Locate the line bearing "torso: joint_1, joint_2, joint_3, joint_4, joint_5" in the material below, then reproduce it and each following line up to and including the line bearing "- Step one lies".

--

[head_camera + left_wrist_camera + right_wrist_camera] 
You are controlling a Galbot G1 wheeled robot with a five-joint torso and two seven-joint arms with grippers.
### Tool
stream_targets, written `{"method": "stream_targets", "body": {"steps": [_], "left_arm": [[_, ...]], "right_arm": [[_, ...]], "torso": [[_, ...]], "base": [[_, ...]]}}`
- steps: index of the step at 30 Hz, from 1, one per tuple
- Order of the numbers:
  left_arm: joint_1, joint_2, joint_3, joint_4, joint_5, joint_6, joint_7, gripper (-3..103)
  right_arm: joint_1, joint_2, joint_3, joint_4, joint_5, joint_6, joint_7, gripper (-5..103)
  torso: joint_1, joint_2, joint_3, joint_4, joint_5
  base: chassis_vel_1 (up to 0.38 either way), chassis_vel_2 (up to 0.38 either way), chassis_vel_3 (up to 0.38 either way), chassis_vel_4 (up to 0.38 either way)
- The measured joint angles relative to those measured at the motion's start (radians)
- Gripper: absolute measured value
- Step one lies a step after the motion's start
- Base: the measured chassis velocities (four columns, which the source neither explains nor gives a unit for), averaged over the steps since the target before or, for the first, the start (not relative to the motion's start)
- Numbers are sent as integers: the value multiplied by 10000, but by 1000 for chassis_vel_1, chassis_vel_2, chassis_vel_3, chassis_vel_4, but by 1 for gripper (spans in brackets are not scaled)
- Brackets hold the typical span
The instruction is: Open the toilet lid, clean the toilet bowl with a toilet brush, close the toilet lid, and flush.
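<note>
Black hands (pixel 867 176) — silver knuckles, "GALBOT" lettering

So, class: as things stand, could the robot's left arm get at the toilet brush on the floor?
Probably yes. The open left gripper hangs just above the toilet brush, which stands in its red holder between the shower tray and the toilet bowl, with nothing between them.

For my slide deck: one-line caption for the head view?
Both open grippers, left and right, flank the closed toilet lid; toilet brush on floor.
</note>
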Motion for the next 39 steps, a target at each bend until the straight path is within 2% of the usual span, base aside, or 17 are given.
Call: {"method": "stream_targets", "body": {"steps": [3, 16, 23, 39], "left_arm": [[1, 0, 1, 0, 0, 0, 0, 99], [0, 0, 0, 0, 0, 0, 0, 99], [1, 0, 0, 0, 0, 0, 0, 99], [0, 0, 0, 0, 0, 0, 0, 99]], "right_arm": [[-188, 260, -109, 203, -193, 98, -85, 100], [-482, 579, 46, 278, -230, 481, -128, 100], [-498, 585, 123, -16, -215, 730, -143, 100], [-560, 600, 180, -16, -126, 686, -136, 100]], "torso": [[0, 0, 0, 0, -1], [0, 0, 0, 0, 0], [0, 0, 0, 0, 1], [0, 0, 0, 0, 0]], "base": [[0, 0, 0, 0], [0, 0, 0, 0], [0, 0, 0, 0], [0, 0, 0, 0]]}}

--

## Final answer
  torso: joint_1, joint_2, joint_3, joint_4, joint_5
  base: chassis_vel_1 (up to 0.38 either way), chassis_vel_2 (up to 0.38 either way), chassis_vel_3 (up to 0.38 either way), chassis_vel_4 (up to 0.38 either way)
- The measured joint angles relative to those measured at the motion's start (radians)
- Gripper: absolute measured value
- Step one lies a step after the motion's start

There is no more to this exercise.